BEGIN Information shown

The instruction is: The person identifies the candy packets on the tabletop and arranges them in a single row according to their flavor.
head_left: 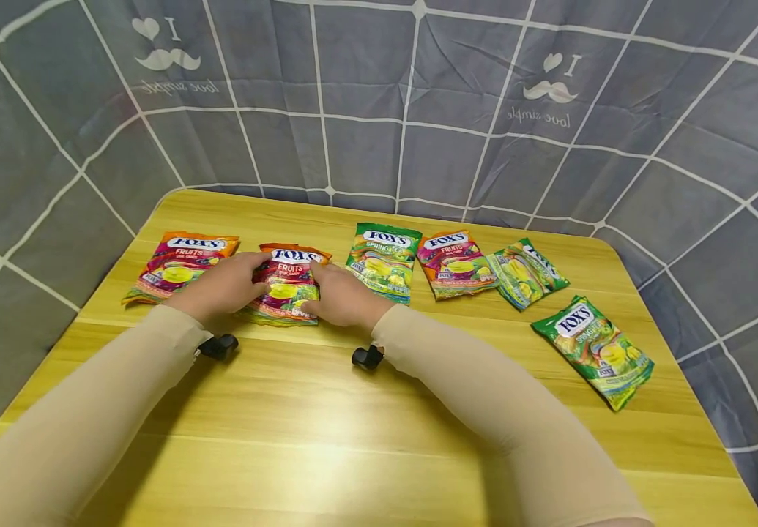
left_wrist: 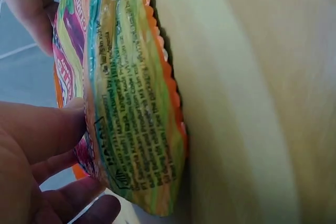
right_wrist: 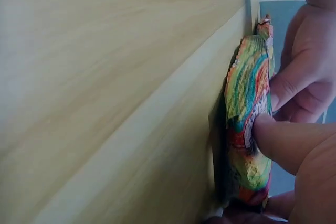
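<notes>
Both hands grasp one candy bag (head_left: 286, 285): the left hand (head_left: 223, 285) pinches its left edge, the right hand (head_left: 342, 296) its right edge. It lies on the yellow counter (head_left: 326, 439), second from the left in a far row, between an orange bag (head_left: 177, 265) and a green bag (head_left: 381, 261). Judging by the tight spacing, a sideways slide could nudge either neighbour, and the glossy film could slip from the fingertips. Its long axis runs near to far, logo end pointing far.
</notes>
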The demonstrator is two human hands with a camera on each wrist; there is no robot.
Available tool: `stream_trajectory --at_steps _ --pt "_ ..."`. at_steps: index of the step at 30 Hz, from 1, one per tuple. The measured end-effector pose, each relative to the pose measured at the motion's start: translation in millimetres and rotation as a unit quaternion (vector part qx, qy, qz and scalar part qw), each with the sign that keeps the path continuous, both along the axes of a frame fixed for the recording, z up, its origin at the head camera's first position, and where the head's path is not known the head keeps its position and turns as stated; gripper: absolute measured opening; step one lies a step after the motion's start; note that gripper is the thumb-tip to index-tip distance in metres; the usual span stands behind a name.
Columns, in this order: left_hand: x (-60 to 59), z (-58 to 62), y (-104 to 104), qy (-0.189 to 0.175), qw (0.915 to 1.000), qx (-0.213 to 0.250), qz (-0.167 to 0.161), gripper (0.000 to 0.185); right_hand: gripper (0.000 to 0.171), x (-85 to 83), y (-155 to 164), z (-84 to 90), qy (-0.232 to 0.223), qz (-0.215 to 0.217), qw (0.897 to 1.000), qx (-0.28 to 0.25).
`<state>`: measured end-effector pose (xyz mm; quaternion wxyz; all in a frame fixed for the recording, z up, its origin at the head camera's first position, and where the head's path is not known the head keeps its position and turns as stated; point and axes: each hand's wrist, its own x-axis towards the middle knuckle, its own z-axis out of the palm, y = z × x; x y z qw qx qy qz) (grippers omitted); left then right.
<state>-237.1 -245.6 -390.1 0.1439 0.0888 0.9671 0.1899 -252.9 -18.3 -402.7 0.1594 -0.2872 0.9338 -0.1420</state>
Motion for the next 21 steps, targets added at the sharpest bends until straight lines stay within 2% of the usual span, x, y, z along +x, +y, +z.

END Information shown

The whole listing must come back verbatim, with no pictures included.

> _Task answer_:
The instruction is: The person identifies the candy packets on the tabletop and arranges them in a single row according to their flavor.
head_left: 
left_wrist: 
right_wrist: 
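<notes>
Both hands grasp one candy bag (head_left: 286, 285): the left hand (head_left: 223, 285) pinches its left edge, the right hand (head_left: 342, 296) its right edge. It lies on the yellow counter (head_left: 326, 439), second from the left in a far row, between an orange bag (head_left: 177, 265) and a green bag (head_left: 381, 261). Judging by the tight spacing, a sideways slide could nudge either neighbour, and the glossy film could slip from the fingertips. Its long axis runs near to far, logo end pointing far.
</notes>
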The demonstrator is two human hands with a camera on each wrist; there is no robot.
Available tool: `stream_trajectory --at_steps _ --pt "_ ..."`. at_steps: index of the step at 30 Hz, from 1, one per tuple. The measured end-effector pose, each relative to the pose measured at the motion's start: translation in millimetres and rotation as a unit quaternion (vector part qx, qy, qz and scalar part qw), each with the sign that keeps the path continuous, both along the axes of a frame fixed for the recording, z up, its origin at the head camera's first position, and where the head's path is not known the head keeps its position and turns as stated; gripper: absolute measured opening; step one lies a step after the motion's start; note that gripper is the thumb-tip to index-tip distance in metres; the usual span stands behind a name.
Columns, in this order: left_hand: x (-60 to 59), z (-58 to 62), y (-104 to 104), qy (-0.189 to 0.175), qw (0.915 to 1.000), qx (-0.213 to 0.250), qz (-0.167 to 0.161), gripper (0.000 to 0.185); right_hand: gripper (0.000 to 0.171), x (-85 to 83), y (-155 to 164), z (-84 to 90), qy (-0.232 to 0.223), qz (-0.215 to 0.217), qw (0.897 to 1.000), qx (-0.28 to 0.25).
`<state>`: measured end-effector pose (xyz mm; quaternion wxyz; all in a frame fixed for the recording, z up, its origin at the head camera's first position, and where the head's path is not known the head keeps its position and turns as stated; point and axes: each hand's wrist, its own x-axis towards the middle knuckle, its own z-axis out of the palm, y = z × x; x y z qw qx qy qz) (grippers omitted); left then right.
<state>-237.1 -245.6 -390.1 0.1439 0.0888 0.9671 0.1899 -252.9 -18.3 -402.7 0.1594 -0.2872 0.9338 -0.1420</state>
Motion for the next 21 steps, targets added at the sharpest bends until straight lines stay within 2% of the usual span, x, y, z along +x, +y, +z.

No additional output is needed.